14 DAY TRIAL // The Federal Bureau of Investigation has issued a scareware alert through the Internet Crime Complaint Center (IC3). The advisory describes the aggressive tactics used in these scams and estimates that they caused losses of over $150 million to victims.
Scareware, also known as rogueware, is a term used to refer to fake antivirus products that trick users into paying for license fees by bombarding them with false security alerts. This sort of schemes are so profitable that cybercrooks have built an entire underground economy based on it.
Some cybercriminal gangs offer scareware deployment services through their own malware infrastructure, while others get paid big bucks to launch blackhat search engine optimization (BHSEO) campaigns in order to poison search engine results for popular terms. Scareware is so prevalent these days that there is no single attack vector to watch for.
If your computer gets infected with a trojan, there are strong chances that scareware will also be installed on your computer. If you search for news about a recent event on Google, chances are you'll end up on a rogue site pushing scareware. Even if you only visit legit and trusted websites, you can still end up encountering a malicious advertisement (malvertizement) that promotes scareware.

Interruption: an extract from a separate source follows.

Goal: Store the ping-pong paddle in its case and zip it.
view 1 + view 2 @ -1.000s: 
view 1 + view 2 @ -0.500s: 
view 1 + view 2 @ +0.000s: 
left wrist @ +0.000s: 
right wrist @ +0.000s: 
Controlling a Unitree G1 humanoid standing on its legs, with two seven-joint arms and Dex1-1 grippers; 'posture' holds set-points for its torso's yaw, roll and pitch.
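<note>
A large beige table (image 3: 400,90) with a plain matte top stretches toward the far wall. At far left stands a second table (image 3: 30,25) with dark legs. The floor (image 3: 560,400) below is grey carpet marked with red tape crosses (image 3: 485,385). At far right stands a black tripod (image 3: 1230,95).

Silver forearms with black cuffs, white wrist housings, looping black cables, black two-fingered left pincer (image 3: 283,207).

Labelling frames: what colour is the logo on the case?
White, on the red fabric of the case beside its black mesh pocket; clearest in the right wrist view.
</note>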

The IC3 alert refers mostly to one particular scareware distribution channel – the web. "An ongoing threat exists for computer users who, while browsing the Internet, began receiving pop-up security warnings that state their computers are infected with numerous viruses," it reads.
These pop-ups are quite aggressive and most of the times, the only escape for the user, even if they realize the danger, is to kill the browser process and restart with a new session. It might not even matter if the user clicks on such a pop-up or not, as attackers can use exploit kits embedded into Web pages to perform silent and unauthorized installations known as drive-by downloads.
The IC3, which is a partnership among the Federal Bureau of Investigation (FBI), the National White Collar Crime Center (NW3C), and the Bureau of Justice Assistance (BJA), recommends surfing the Web with a reliable and up-to-date antivirus program installed. "If a user receives these anti-virus pop-ups, it is recommended to close the browser or shut the system down. It is suggested that the user run a full, anti-virus scan whenever the computer is turned back on," it advises.
The FBI estimates an over $150 million loss to victims, but the real figure is likely to be much larger and these gangs are starting to adopt an even more aggressive model known as ransomware. Applications that fall into this category do exactly what the name suggests – hold computers for ransom. They disable critical functionality of the operating system, then claim that malware is responsible and that they are able to fix it; if users agree to pay for a license fee, of course.
We've covered the subject of scareware many times before, and so did other websites and blogs. However, seeing the FBI issue a warning about the threat is much welcome, as it helps raise awareness even more. After all, not everyone has a taste for security news.